Without the dithering, the banding effect is visible – a problem of inaccurate color presentation in computer graphics. In some cases, there is a risk of producing abrupt changes between shades of the same color. For instance, displaying natural gradients, like sunsets, dawns, or clear blue skies, can show minor visible bands on the computer screen. When colors graduate from one to another, they never transient smoothly and therefore, due to lossy compression, transmit to a limited color palette with a visible error. It doesn’t even appear on some separations, as colors don’t overlap on all projects, and on some, it just requires using more colors. The key is to make the transition invisible to the human eye. The more colors are used the better an image looks. For reference, a 12-index color image looks twice as smooth as a 6-index color image. Diffusion dither is adding noise perceived as a delicate blur if seen from distance and fixes the problem.

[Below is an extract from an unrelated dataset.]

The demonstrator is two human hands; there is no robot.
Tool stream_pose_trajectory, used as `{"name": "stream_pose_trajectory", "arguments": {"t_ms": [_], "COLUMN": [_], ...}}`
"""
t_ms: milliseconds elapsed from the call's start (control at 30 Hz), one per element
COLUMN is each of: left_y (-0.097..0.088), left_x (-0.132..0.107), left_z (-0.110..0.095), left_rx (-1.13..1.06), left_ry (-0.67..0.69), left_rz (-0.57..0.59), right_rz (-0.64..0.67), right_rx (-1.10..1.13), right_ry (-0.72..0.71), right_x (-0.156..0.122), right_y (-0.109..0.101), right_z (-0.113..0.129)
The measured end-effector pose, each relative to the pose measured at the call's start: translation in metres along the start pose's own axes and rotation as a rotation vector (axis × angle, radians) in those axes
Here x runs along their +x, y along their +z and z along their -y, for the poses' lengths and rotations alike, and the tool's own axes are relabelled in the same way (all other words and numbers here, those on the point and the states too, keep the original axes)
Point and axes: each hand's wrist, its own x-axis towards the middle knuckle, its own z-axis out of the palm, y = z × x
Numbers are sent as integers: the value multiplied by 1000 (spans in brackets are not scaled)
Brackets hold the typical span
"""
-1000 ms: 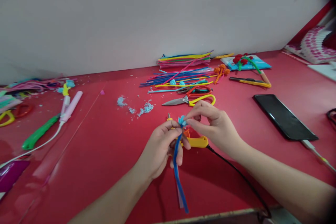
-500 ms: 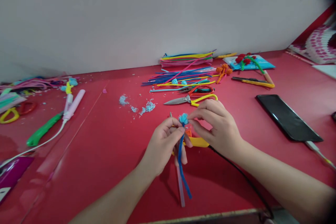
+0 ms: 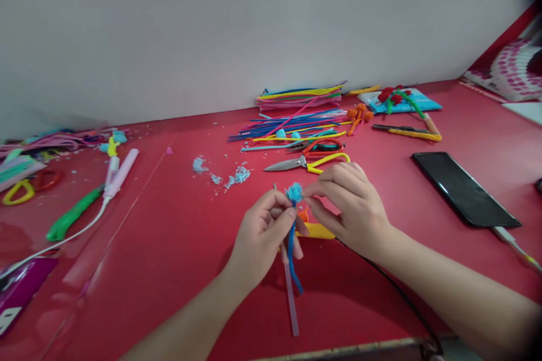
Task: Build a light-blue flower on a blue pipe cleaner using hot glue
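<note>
My left hand (image 3: pixel 265 231) pinches a dark blue pipe cleaner (image 3: pixel 292 254) between thumb and forefinger, just under a fluffy light-blue flower head (image 3: pixel 293 192) at its top. The pipe cleaner's free end hangs down, slightly curved. From the right, my right hand (image 3: pixel 349 203) is closed, thumb and forefinger tips together at the flower head's right edge. Below both hands lies a yellow glue gun (image 3: pixel 318 230), partly hidden by my left hand. A translucent glue stick (image 3: pixel 292 304) sticks out toward the table's front edge.
Scissors (image 3: pixel 292 164) lie beyond my hands, near bundled pipe cleaners (image 3: pixel 300 98) and light-blue fluff (image 3: pixel 237 176). On the right are a black phone (image 3: pixel 463 189) and red pipe-cleaner flowers (image 3: pixel 396 97). A pink hair straightener (image 3: pixel 121 174) and green-handled tool (image 3: pixel 74 213) lie left.
The blue pipe cleaner's hanging end has swung up and left, and the flower head is turned slightly and looks fuller. Both hands stay in nearly the same place.
</note>
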Motion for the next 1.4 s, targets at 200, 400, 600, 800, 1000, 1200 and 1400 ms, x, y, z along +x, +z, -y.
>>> {"name": "stream_pose_trajectory", "arguments": {"t_ms": [200, 400, 600, 800, 1000, 1200, 1400], "left_y": [-3, -15, -21, -19, -6, -1, -12], "left_x": [-2, -2, 2, -5, -5, -7, -6], "left_z": [3, 8, 8, 0, 3, 4, -4], "left_rx": [-8, 399, 770, 765, 344, 278, 169], "left_ry": [216, 772, 1008, 1056, 772, 796, 642], "left_rz": [-102, -228, -349, -405, -387, -292, -77], "right_rz": [-119, -12, 109, 61, 125, 64, 26], "right_rx": [315, 668, 760, 722, 631, 568, 394], "right_ry": [192, 381, 377, 336, 345, 199, -36], "right_x": [0, 0, 0, -1, -2, -2, 3], "right_y": [-9, -4, -7, -8, 4, 12, 5], "right_z": [7, 13, 19, 24, 22, 18, 2]}}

Bitmap keeps you away from the common moiré pattern problem, a waveform pattern caused by interference between half-tone dot angle and screen mesh. Therefore it creates a pattern consisting of equal size adjoined square dots of different colors. As dots on a bitmap never overlap, it’s commonly used to represent sharp edges often appearing with AM screens too.

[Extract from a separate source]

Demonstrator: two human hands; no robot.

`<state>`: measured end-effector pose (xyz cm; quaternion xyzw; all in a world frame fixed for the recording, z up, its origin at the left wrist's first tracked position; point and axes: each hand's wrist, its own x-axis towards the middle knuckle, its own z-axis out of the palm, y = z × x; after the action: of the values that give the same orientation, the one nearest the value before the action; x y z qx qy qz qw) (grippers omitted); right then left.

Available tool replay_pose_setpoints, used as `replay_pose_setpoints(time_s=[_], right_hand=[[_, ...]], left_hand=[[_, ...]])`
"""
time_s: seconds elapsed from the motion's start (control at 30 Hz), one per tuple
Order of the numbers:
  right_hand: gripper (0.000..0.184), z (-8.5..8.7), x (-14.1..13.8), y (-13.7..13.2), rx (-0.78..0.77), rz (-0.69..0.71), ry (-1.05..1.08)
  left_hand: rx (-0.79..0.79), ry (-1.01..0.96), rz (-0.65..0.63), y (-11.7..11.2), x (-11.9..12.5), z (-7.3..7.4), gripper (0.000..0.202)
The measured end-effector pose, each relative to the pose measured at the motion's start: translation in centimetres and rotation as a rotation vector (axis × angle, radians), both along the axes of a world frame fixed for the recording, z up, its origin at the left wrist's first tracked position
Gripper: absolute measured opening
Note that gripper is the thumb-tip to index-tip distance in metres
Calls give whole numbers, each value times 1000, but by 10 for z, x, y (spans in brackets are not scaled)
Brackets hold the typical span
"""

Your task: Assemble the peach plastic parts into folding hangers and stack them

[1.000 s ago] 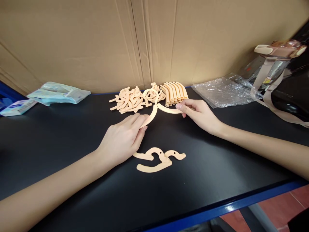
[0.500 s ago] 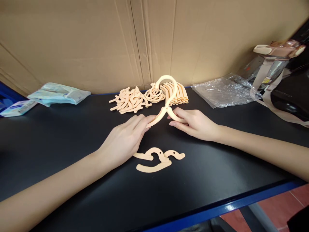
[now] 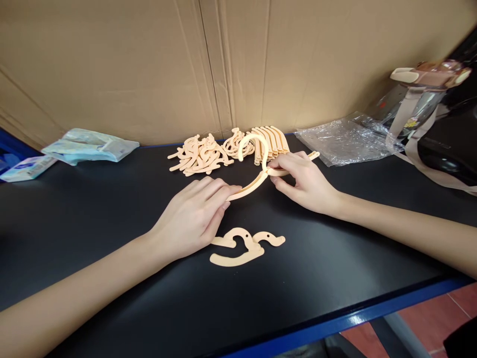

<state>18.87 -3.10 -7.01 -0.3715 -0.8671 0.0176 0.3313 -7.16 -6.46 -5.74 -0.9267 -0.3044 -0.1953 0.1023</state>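
A cream-coloured plastic hanger, with a curved hook on top and two curved arms, is held above the black table between both hands. My left hand pinches its left arm. Around the right arm, close to the joint, the fingers of my right hand are closed; that arm's tip sticks out beyond the knuckles. Flat on the table below lie a few loose curved hanger parts, some with small holes, partly covered by my left hand.
Behind my hands lie a heap of loose hanger parts, a pile of hooks and a row of curved hanger arms. Tissue packs are at left, a plastic bag and strapped bottle at right. Cardboard stands behind.
The hanger has tilted, its hook dropping lower and its joint shifting slightly right. Its right arm has swung up to the right, and my right hand now grips it from above.
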Motion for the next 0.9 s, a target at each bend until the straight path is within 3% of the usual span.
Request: replay_pose_setpoints(time_s=[0.2,0.47,0.57,0.7,0.9], right_hand=[[17,1,-1,-3,66,48,-132],[28,2,1,-5,243,94,-115],[24,2,1,-5,240,128,-98],[18,1,0,-4,202,68,-73],[28,-1,0,-1,105,19,73]], left_hand=[[118,25,-1,-1,-1,2,28],[42,47,-47,2,1,-1,28],[12,33,-84,3,0,-1,29],[-28,37,-114,3,-1,-1,28],[-66,20,-144,3,-1,-2,27]])
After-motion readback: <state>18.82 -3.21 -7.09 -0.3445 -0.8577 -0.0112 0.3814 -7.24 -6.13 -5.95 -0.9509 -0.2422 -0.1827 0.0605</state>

The dark side of index color separation
It’s hard to transcribe any gradient or shading to a bitmap, without setting a proper resolution. The resolution, in this case, is just the size of the “bits” from the so-called bitmap. Resolution is just how many rasters, which in our case are the adhering squares, one can fit in an inch-long line. 135 – 155 pixels/inch is the standard resolution for most index separation prints. Briefly, the higher the resolution the more detailed the picture can be. Then a lot relies on a screen mesh. Finer mesh size allows to obtain of more precise graphics, but the left-alone dots may still be visible. That’s why we disadvise using this method of color separation when we work on too many details. Especially when there are a lot of transcending colors within a project. Another disadvantage is that it takes more time. Photoshop can automatically generate a starting point of a sep, but it’s simply not as smart and requires an intervention of a human eye and potentially a manual edit. You cannot apply any “grayscale” adjustments like tone curves to the final separations. You pretty much get what you get and if you don’t like the outcome you have to go back, re-pick colors, and re-separate the job. But there is no need to be afraid that the image looks dotty. In cases like the above, we can always use a different method of color separation – like simulated process color separation to use halftones. You can read about it here.

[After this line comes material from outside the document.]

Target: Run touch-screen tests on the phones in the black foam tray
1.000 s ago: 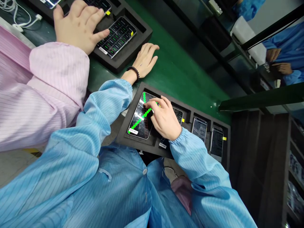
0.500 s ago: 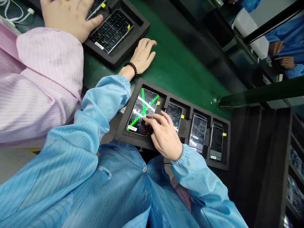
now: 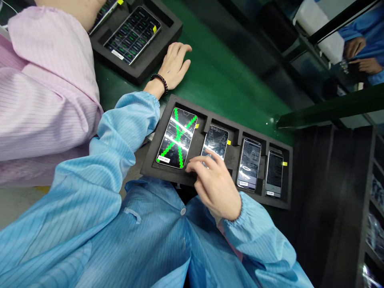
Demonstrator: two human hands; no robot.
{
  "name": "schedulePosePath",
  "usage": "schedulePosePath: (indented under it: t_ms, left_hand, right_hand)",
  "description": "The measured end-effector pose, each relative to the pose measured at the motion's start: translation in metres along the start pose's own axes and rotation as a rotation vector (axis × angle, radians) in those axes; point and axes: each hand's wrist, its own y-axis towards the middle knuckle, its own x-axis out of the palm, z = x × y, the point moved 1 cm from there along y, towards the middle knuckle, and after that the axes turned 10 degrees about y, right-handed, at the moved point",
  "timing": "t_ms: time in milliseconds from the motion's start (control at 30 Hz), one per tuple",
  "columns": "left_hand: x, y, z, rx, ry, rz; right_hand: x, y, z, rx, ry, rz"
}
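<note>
A smartphone [image 3: 177, 138] with a full green cross on its screen lies in the leftmost pocket of a dark foam tray [image 3: 195, 105]. My right hand [image 3: 216, 180] hovers at its lower right corner, fingers loosely bent and apart, holding nothing. Beneath those fingers a second smartphone [image 3: 216, 138] is partly covered. Two more phones, a third smartphone [image 3: 249, 164] and a fourth smartphone [image 3: 274, 174], show lines of text in the pockets to the right. My left hand [image 3: 174, 66], with a dark beaded bracelet, rests on the green table beyond the tray, fingers stretched and empty.
Another foam tray [image 3: 144, 74] at the upper left holds a phone [image 3: 132, 35] with a grid on its screen. A neighbour's pink sleeve [image 3: 57, 52] reaches in beside it. Dark green rails [image 3: 324, 108] and a co-worker in blue are at the right.
My right hand has drawn back from the first phone's screen toward the lower right. The red outlined strip there has become green, completing the cross. The neighbour's hand has moved up and left.
</note>
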Motion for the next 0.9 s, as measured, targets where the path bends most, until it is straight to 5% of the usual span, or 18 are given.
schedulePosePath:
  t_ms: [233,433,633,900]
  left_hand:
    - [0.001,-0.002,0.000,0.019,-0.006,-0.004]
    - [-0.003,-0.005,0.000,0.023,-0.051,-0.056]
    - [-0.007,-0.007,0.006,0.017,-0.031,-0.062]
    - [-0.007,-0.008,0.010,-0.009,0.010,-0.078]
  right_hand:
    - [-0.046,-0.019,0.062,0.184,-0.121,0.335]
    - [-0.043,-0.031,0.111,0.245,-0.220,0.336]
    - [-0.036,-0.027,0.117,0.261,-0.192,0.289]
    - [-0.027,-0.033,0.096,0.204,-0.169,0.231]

The ink application is a little bit different when you are using index color separation. Using lower mesh size allows you to achieve higher dot gain making the print look like the halftones were used, but the colors will remain very sharp. It’s usually a kind of separation that requires wet on wet printing. The reason to print wet on wet is that the dots blend forming a continuous tone much like a photograph.
This kind of separation is recommended when the image has sharp edges, like with text, logos, geometrical shapes. Especially, when there are not so many color transitions, even complex patterns can be printed with a good effect. It makes the prints vibrant and sharp which is harder to achieve with other techniques.